Sports Media Rights to Surpass Gate Revenue for First Time
This year, gate revenue has hit $19.2 billion.
Gate revenue for all sporting events in North America will take a backseat to media rights in terms of revenue for the first time next year, according to a PricewaterhouseCoopers study released Monday.
While much has been made about declining ticket sales to NFL games this year even though prices are falling, the PwC study does not break out football or any other sport. Instead, it looks at sports as a whole.
This year, media rights will come in at $19.1 billion, while gate revenue scores $19.2 billion. Next year, though, media will outproduce gate $20.1 billion to $19.6 billion, and its lead will grow from there, as media rights boasts a compound annual growth rate through 2021 of 4.3 percent, compared with gate's rate of 2.3 percent.

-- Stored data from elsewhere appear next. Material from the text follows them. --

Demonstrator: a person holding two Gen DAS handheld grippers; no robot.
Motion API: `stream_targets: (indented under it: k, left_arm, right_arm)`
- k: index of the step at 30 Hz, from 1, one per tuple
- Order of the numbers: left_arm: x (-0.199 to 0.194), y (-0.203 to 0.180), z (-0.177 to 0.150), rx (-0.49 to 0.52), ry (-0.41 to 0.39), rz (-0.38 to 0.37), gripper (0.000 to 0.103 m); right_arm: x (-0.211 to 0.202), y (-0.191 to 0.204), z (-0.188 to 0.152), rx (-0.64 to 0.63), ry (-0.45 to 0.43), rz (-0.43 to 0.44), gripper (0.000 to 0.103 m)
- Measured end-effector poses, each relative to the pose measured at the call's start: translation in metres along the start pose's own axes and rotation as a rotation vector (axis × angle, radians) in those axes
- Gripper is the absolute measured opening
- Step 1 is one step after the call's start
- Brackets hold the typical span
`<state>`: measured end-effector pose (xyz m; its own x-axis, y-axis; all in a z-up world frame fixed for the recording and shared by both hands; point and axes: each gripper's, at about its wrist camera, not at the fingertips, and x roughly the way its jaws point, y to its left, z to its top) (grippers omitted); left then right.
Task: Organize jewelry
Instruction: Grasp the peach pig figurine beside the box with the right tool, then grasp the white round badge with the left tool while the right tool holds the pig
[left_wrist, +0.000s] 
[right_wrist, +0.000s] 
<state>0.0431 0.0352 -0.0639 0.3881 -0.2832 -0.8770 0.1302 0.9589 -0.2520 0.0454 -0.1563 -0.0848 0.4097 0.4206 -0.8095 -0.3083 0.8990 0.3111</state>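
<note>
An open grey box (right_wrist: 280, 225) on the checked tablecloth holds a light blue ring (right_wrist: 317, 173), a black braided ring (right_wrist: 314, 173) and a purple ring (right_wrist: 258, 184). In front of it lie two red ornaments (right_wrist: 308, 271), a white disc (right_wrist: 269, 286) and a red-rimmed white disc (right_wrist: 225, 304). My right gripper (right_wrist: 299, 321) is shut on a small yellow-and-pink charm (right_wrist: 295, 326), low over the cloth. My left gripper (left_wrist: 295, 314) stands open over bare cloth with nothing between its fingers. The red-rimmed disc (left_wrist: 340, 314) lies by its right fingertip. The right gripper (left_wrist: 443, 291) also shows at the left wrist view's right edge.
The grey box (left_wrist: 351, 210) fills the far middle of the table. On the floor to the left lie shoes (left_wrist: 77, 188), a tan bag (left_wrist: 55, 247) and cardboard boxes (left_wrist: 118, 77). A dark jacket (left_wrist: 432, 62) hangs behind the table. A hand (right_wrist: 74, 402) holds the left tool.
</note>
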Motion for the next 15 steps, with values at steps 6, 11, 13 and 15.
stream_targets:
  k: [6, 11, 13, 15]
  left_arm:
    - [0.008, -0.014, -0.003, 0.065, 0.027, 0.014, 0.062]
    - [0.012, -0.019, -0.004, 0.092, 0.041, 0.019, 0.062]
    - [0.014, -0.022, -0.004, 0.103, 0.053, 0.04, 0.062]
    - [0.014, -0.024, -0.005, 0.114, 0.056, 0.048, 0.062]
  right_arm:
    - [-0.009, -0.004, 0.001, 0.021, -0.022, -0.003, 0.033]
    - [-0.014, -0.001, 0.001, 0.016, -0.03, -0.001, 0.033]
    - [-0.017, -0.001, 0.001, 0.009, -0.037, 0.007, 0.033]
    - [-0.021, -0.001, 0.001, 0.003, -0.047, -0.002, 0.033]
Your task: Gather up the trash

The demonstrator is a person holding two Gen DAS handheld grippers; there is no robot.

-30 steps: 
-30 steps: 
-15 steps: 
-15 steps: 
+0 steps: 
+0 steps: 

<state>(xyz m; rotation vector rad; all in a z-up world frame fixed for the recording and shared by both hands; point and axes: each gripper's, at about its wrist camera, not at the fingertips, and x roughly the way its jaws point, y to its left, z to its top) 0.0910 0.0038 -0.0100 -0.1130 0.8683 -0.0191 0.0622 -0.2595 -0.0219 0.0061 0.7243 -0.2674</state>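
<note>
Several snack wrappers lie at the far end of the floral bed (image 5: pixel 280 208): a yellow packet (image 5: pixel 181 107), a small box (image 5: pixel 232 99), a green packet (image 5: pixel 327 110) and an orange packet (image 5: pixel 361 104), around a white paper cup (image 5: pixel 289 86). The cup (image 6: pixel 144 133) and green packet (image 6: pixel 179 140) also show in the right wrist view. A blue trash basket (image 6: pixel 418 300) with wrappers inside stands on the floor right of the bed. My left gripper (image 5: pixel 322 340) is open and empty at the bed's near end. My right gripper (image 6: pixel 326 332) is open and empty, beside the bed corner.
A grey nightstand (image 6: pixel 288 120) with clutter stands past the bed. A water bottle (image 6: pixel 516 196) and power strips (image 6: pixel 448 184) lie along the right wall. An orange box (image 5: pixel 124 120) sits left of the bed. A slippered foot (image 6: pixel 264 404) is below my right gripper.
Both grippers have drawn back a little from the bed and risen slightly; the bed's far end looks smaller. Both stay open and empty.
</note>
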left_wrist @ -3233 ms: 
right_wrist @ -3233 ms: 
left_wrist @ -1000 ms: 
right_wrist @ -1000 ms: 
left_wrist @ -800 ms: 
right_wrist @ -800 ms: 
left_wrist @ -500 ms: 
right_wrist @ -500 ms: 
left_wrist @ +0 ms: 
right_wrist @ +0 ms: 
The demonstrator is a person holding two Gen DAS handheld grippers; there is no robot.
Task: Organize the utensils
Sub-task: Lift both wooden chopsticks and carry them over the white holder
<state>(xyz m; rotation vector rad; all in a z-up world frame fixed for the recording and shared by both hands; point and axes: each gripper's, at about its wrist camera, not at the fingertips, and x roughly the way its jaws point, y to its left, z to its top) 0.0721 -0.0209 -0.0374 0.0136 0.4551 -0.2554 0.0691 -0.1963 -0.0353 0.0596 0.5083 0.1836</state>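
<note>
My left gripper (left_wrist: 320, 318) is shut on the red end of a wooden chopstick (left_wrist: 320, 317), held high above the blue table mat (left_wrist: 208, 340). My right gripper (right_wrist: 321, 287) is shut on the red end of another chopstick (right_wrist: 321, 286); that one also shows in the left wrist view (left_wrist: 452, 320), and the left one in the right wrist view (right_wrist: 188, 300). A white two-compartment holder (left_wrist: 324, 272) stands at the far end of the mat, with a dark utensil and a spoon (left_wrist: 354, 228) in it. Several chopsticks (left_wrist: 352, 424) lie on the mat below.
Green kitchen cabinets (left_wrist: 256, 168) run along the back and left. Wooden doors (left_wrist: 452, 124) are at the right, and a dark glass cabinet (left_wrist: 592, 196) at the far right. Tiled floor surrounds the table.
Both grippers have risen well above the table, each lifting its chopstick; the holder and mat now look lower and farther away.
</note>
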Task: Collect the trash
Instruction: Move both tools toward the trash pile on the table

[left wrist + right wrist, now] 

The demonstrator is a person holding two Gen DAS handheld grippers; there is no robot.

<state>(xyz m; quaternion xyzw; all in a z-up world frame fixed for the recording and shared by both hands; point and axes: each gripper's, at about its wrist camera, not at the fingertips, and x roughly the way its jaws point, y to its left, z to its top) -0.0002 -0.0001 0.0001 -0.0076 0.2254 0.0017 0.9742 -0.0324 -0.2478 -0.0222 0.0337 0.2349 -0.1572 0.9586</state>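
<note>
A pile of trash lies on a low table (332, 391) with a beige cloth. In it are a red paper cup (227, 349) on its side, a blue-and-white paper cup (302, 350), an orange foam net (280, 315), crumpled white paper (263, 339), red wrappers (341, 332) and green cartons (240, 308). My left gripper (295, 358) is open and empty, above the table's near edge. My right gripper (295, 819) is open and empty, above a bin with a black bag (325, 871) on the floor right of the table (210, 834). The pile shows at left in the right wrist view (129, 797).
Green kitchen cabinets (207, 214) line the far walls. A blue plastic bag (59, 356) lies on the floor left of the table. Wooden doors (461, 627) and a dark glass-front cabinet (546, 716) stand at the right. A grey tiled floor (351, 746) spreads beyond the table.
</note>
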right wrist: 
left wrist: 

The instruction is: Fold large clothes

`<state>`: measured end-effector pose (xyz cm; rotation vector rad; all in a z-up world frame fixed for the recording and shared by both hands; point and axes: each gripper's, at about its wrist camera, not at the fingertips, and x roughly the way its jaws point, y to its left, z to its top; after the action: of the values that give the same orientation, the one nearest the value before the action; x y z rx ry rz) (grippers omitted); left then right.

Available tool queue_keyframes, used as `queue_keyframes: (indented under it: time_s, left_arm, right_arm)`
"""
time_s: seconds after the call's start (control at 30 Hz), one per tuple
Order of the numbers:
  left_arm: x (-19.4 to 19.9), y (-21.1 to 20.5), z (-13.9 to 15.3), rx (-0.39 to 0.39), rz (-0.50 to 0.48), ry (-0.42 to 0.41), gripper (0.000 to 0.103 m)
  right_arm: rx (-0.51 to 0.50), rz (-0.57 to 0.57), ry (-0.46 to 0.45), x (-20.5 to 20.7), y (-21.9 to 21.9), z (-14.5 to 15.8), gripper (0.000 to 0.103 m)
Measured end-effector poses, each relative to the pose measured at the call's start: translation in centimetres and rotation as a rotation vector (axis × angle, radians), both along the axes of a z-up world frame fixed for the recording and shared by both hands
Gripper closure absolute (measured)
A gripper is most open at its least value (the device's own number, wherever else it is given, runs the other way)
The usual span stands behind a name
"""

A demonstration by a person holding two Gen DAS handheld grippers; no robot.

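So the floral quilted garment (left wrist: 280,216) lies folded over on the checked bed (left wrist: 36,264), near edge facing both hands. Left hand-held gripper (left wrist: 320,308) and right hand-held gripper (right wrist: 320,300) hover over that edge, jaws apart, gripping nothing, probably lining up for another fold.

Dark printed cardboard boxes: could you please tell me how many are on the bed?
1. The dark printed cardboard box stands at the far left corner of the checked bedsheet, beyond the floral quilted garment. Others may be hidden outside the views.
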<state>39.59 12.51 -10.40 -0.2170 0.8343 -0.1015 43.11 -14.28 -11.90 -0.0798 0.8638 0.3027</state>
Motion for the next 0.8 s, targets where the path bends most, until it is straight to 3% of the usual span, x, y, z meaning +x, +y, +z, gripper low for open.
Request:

Part of the reason for the success of media rights is that more bidders, including non-traditional media outlets like Amazon.com and Twitter, are in the fray. On Monday, for example, Verizon said it has agreed to stream NFL games on mobile devices, beginning with playoff contests that start next month.
"Direct-to-consumer offerings and other digital content are anticipated to be stabilizing forces rather than material drivers of market size," PwC says. It adds that "future growth" in media rights will "primarily hinge" on new technologies like 3D and virtual reality.
As for the rest of the sports ecosystem in North America, sponsorship will generate the third-most revenue this year and next, while merchandising comes in fourth. All four segments together will rake in $69.3 billion this year and $71.9 billion in 2018.